UNA PUNGENTE SATIRA SULL’INDUSTRIA MUSICALE CONTEMPORANEA
Con “Esta canción”, i Naspi firmano un brano che unisce ironia, critica sociale e leggerezza apparente per raccontare, con uno sguardo disincantato, le dinamiche dell’industria musicale contemporanea.
Il singolo narra il percorso di un artista che, schiacciato dalle aspettative del pubblico e dalle logiche del mercato, sceglie di mettere da parte le proprie ambizioni artistiche per conformarsi alle regole del successo commerciale. Tra bilinguismi volutamente maccheronici, cliché estivi e ritmi coinvolgenti, il brano diventa una riflessione amara sul prezzo da pagare per ottenere visibilità.
“Esta canción” si sviluppa attraverso un forte dualismo. L’apertura, dal tono cinico e consapevole, rappresenta la presa di coscienza di un artista che vede infrangersi il sogno di un’arte libera dalle logiche commerciali. Il ritornello, invece, si trasforma volutamente in una melodia semplice, ripetitiva e immediata, arricchita da un passaggio in spagnolo che richiama la standardizzazione delle hit estive.
L’ironico verso “es para mi mujer” restituisce al racconto una dimensione quotidiana e profondamente umana: il compromesso con il mercato non nasce dall’ambizione, ma dalla necessità di garantire stabilità economica e mantenere la propria famiglia.

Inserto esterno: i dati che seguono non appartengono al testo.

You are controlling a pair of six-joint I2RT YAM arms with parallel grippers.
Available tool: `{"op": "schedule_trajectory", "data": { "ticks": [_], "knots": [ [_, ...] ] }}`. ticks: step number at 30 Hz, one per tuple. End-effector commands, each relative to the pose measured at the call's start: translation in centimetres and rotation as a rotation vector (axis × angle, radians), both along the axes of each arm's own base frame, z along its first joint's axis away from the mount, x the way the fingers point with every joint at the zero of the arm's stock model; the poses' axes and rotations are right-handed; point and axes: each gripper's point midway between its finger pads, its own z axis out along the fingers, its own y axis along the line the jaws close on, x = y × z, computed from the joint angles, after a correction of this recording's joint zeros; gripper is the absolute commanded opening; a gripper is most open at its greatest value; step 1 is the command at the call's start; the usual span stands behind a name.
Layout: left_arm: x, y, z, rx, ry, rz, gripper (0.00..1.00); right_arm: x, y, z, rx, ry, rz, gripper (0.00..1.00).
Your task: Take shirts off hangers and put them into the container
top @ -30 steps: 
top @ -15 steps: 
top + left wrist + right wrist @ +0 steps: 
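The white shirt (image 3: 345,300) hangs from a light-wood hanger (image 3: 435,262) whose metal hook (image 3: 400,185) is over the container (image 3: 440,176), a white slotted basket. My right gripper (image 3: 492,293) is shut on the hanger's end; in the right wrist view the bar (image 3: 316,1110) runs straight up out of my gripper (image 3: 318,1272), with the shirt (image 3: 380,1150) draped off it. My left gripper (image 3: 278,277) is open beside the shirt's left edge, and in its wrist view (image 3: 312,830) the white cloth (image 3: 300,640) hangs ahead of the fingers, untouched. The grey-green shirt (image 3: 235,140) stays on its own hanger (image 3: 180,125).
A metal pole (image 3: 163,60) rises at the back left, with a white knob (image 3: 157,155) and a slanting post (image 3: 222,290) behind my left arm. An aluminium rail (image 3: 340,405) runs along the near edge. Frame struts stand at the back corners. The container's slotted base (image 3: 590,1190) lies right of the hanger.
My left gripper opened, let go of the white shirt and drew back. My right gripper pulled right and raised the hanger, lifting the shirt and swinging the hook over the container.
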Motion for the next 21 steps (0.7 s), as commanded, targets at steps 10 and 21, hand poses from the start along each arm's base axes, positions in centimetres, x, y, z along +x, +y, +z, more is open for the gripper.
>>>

Nel cuore del brano compare la figura di un produttore senza scrupoli, simbolo di un sistema che impone formule preconfezionate, immaginari trap e reggaeton e modelli comunicativi ormai stereotipati. Il finale culmina in una successione di luoghi comuni balneari che, pur nella loro apparente leggerezza, raccontano con sarcasmo la liberazione di chi, accettando il compromesso, riesce finalmente a riempire il frigorifero.
Il continuo alternarsi tra italiano e spagnolo contribuisce a costruire l’immagine di un prodotto musicale globale, standardizzato e concepito secondo precise strategie di mercato. Allo stesso tempo, il contrasto tra riferimenti più ricercati e stereotipi della cultura pop mette in evidenza la frattura interiore di un artista costretto a scegliere tra autenticità e successo.
Con “Esta canción”, i Naspi propongono un brano che, dietro la sua veste estiva e accattivante, invita ad ascoltare oltre la superficie, trasformando la musica in uno strumento di riflessione sul rapporto tra creatività, mercato e libertà espressiva.

I Naspi fondono l’energia del rock classico con la profondità della musica d’autore, dando vita a un sound diretto, viscerale e ricco di sfumature, capace di unire impatto sonoro e contenuti che invitano alla riflessione.
Il progetto nasce nel 2021, quando Domenico Tenerelli, cantante e chitarrista, si trasferisce a Milano portando con sé un bagaglio di canzoni e idee. Qui incontra il batterista Filippo Loiacono: tra i due nasce immediatamente una forte intesa artistica che li porta a esibirsi dal vivo e a collaborare con diversi musicisti, affinando progressivamente un’identità sonora personale e riconoscibile.
Nel 2025 arriva l’incontro con il bassista Mattia Sammuri, tassello fondamentale che completa la formazione e dà vita all’assetto definitivo della band.
Nello stesso anno i Naspi firmano con Sorry Mom!, segnando l’inizio di un nuovo capitolo del loro percorso artistico. Con un rock ‘n’ roll autentico e senza compromessi, la band si prepara a portare la propria musica sui palchi, raccontando storie che intrecciano energia, ironia e uno sguardo lucido sulla realtà contemporanea.